Strategizing for success: how to sell your project to your future stakeholders

By Ryan Cote | February 26, 2020

The purpose of capital strategy planning is to provide specialist support to help you navigate through the project financing process, and ultimately, lead to project success.

What’s involved in capital strategy planning in order to be successful?

  • Identifying appropriate investors
  • Developing your pitch and corporate message
  • Conveying the broader benefits of the project to stakeholders
  • Realistically evaluating the project’s weaknesses and helping to identify mitigations
  • Considering market and sector cyclicality
  • Developing a technically sound financial model and business plan
  • Providing the tools to attract capital
  • Helping with capital planning
  • Improving sustainability and being impact positive
  • Optimizing your resources

It’s worth discussing key strategies for planning a winning capital strategy and achieve stakeholder satisfaction and project success. 

Be ready and consistent

Investors are interested to know your long-term vision. In order to share it convincingly and confidently, you need to prepare. Making sure your corporate message and strategy are polished and ready for delivery will provide you with the best chance to gain the market’s confidence in your organization and your strategy. To build that market confidence, you need to be ready to answer some tough questions. How much funding do you need? How do you plan to use their funding? Where and when do you plan to get the balance of the funding you need? When do you expect to see a return on investment? What are some of the challenges you might face and how are you prepared to face them? Knowing the ins and outs of your project will enable you to craft a solid and consistent narrative, instead of basing your pitch on what you think the investors want to hear–investors usually recognize this type of customized sales pitch, which in turn reduces the potential of having an authentic alignment that’s better for everyone in the long term. You should also expect stakeholders to test your narrative by auditing some of your data, or benchmarking against other studies or projects. 

Mitigate risk

Producing a third-party financial model with technically sound input variables and assumptions and a confidential information memorandum that speak to the key risks and opportunities of a project can help mitigate some of these challenges. An impartial, external party will examine strengths, weaknesses, and provide you with honest, constructive criticism and proactive feedback. Investors will see that you’ve done your homework and that you’ve included a diversity of thought in your plan. Further, looking at a diverse range contract structures, such as take-or-pay arrangements, can mitigate the risk of your project losing money. Take-or-pay contracts are particularly common in the infrastructure sector because of the associated large overhead costs. Through this kind of arrangement, however, there’s a written obligation for the contracted users of your infrastructure to pay a pre-determined amount by a certain date or pay a penalty, giving investors a measure of assurance that future cash flows will be there.    

Be impact positive

Having an impact is the next consideration. Projects need more than just local stakeholder involvement.  To be successful, you need to have a greater message of the benefits of your project. Simply put, strive to be proactive: be impact positive, not just impact neutral, on the environment, society or economic development. How is your project impact positive? What is the transformative power of the project? Even for small projects–what are the broader benefits? Wages, boosting local economy and communities, supporting educational institutions? Cleaner, more reliable energy? These are just some examples. You’ll have to showcase the impact and how you’ll measure that impact. 
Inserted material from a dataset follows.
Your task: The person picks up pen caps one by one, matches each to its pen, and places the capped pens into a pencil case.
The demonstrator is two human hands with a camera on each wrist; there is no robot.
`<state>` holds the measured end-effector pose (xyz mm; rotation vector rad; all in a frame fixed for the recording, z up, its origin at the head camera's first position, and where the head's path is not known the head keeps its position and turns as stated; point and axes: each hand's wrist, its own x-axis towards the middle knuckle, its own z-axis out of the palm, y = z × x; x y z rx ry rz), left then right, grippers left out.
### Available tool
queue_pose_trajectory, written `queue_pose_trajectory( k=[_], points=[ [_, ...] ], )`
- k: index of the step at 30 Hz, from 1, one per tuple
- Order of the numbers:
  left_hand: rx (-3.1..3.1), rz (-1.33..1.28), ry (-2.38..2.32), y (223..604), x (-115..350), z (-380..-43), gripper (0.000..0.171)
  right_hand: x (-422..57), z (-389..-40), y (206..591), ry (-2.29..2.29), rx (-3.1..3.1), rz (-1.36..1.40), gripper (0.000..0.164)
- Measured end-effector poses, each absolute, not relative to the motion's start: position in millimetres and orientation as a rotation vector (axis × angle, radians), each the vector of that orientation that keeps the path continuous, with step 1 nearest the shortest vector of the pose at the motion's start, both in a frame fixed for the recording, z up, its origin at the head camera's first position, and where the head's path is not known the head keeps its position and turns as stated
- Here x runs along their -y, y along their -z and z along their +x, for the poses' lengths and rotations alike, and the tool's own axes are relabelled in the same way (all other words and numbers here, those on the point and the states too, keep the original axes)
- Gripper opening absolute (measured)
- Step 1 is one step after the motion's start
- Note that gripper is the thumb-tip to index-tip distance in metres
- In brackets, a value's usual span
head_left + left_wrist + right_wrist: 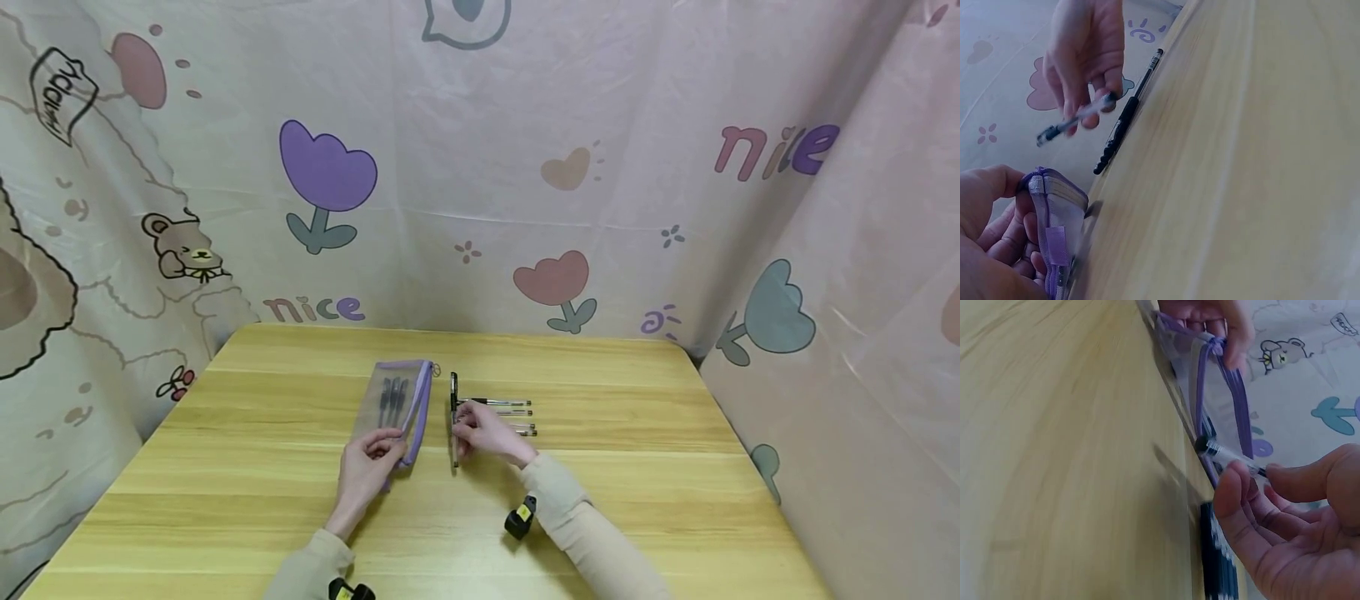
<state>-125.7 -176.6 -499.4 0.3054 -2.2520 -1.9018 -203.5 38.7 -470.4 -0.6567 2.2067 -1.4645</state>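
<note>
A see-through pencil pouch [367, 408] with purple zipper edging lies left of centre on the table, several dark pens [393, 396] inside it. My left hand [367, 467] pinches the near end of the pouch by its edge, and the right wrist view shows its zipper mouth [1241, 412] parted. Just right of the pouch, my right hand [483, 429] holds a clear-barrelled gel pen [1232, 456] between thumb and fingers, raised off the table. One end of this pen points toward the pouch mouth. Several more pens [517, 403] lie side by side, partly hidden behind the right hand.
Below the hands is a wood-grain table [637, 467]. A black tape-measure-like device [520, 517] is by the right wrist, another [351, 590] by the left sleeve. A printed curtain [450, 167] hangs behind the table and along both sides.
</note>
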Motion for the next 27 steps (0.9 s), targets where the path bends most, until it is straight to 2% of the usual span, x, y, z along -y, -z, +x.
queue_pose_trajectory(
  k=[6, 8, 14, 20, 25, 27],
  points=[
    [2.247, 0.302, 1.898, 499.7, 175.7, -126.1, 0.023, -19.1, -207.6, 469.9, 1.550, -2.107, -0.483, 0.043],
    [2.249, 0.301, 1.889, 500.2, 175.6, -126.5, 0.023, -13.6, -210.6, 469.8, 1.588, -2.055, -0.420, 0.044],
    [2.246, 0.295, 1.878, 502.3, 175.0, -127.2, 0.023, 0.7, -222.2, 469.5, 1.671, -1.890, -0.221, 0.037],
    [2.230, 0.277, 1.904, 503.7, 174.0, -128.0, 0.022, 15.6, -232.4, 474.7, 1.717, -1.824, -0.133, 0.033],
    [2.220, 0.268, 1.950, 503.7, 174.9, -127.6, 0.023, 26.8, -236.7, 479.1, 1.726, -1.818, -0.129, 0.014],
    [2.215, 0.262, 1.971, 503.2, 175.0, -127.1, 0.024, 29.9, -237.4, 481.3, 1.729, -1.824, -0.145, 0.010]
  ],
)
Impact has a wider implication within the natural resources sector due to its connection to sustainability and its price cyclicality. Weather patterns are changing. People are becoming increasingly conscious about the environment. The world is trying to use cleaner energy. That’s why corporate sustainability has become a critical theme for companies. Firms are becoming more risk-averse and many investors are apprehensive of the natural resources industry due to its perceived environmental impacts. Fortunately, with technology and innovation, we’re able to reduce environmental impacts, reduce waste and emissions, improve employee safety, digitize and electrify entire fleets of haul trucks, and use cleaner energy. 

Ask for help

By having access to a team of technical experts across the entire scope and life cycle of a project, including capital strategy planning, you can get advice on how to best develop projects to ride out a down market and still make a profit. It’s okay to ask for help–to bring in experts who are familiar with all the considerations. Their experience can help you navigate the project, evaluate your needs, and find the best strategies for success.